◆ WHAT IS BEING ASKED
Give only the number of lines in the data that contain the word "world".

◆ COLLECTED DATA

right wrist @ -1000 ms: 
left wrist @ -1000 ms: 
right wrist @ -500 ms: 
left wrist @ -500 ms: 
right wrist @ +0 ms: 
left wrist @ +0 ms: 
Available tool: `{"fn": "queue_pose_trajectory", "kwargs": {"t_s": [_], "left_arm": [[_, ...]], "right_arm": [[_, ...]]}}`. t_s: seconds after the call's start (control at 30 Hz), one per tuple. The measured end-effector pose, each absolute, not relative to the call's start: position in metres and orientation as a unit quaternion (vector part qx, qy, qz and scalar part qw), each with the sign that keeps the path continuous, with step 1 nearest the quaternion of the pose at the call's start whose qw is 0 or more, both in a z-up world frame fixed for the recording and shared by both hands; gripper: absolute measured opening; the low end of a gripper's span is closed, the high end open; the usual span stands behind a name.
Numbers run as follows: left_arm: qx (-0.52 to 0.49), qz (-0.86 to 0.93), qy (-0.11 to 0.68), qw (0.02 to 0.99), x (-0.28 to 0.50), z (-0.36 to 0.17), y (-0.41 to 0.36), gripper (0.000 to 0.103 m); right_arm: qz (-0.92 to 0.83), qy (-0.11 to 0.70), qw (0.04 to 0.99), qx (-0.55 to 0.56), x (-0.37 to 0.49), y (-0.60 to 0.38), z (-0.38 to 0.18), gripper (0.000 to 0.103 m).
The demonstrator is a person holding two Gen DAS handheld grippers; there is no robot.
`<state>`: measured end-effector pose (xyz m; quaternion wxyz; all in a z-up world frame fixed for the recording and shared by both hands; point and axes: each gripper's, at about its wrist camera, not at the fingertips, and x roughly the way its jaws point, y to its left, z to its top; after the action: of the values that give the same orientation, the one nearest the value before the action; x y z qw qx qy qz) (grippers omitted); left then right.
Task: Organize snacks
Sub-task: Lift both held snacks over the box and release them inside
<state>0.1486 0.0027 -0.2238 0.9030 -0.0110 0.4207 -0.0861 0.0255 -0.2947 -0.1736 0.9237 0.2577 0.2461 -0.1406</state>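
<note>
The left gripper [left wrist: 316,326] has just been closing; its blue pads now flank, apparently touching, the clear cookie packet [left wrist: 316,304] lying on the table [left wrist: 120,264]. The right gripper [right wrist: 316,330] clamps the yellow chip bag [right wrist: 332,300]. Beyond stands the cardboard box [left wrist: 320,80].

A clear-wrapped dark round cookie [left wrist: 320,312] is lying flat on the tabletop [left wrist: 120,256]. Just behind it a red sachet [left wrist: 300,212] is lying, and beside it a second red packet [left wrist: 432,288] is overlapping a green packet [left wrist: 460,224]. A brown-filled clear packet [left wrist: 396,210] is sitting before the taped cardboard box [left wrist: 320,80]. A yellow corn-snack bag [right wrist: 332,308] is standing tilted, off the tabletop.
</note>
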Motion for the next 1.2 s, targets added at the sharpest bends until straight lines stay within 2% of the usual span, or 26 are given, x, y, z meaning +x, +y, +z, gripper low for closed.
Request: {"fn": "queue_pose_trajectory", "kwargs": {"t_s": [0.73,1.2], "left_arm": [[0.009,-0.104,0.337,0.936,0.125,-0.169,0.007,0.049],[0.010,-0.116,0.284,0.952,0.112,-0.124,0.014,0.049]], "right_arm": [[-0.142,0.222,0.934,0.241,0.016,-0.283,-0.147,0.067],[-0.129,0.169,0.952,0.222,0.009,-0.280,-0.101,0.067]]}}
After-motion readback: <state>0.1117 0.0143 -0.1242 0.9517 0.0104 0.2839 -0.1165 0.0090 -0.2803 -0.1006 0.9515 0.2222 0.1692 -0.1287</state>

◆ SOLUTION FOR THIS TASK
2